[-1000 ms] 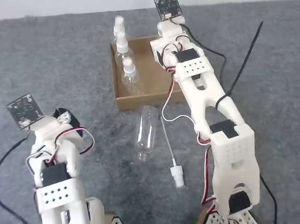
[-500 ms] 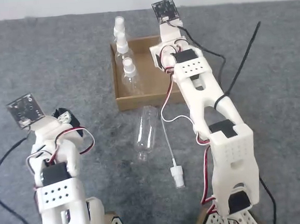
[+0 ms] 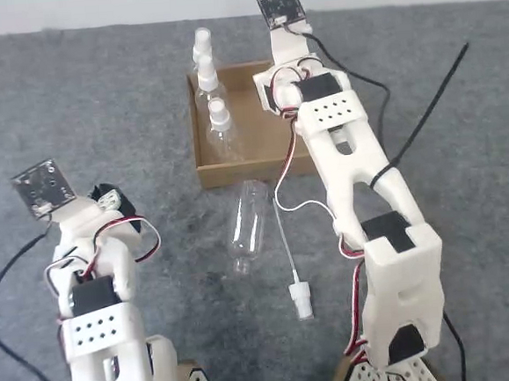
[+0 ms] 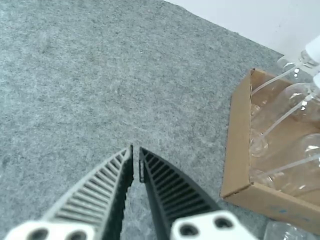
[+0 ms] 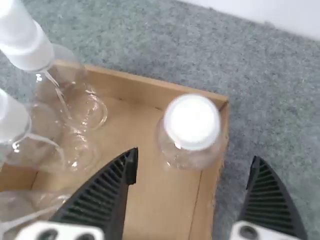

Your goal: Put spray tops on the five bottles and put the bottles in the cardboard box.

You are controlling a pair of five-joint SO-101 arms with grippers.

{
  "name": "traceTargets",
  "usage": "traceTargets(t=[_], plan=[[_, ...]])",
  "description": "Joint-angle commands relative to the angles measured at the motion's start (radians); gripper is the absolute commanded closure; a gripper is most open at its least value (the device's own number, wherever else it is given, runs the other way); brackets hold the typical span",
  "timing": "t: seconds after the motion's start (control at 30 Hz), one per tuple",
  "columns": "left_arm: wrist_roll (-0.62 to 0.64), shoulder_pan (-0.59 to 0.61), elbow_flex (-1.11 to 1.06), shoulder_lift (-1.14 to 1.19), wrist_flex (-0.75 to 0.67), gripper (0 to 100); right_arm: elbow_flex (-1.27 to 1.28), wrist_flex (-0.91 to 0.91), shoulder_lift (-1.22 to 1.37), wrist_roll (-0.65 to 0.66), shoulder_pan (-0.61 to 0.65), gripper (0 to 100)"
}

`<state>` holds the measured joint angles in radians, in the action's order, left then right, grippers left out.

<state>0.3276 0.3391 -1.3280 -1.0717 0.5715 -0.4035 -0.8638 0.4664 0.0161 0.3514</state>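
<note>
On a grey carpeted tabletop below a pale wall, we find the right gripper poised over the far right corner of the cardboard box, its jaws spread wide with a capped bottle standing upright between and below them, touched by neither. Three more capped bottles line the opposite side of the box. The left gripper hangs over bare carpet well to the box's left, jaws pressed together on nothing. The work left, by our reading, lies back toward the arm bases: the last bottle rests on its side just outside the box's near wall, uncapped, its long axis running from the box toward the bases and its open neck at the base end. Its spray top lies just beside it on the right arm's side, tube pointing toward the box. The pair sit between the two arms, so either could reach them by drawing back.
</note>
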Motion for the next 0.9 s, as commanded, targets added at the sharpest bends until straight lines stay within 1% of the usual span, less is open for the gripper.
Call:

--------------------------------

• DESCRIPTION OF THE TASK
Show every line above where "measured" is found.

• RESULT OF THE TASK
  "description": "Joint-angle commands relative to the angles measured at the motion's start (radians); gripper is the absolute commanded closure; a gripper is most open at its least value (the device's own number, wherever else it is given, runs the other way); brackets hold the typical span",
`<state>` holds the measured joint angles in radians, in the action's order, left then right, grippers left out.

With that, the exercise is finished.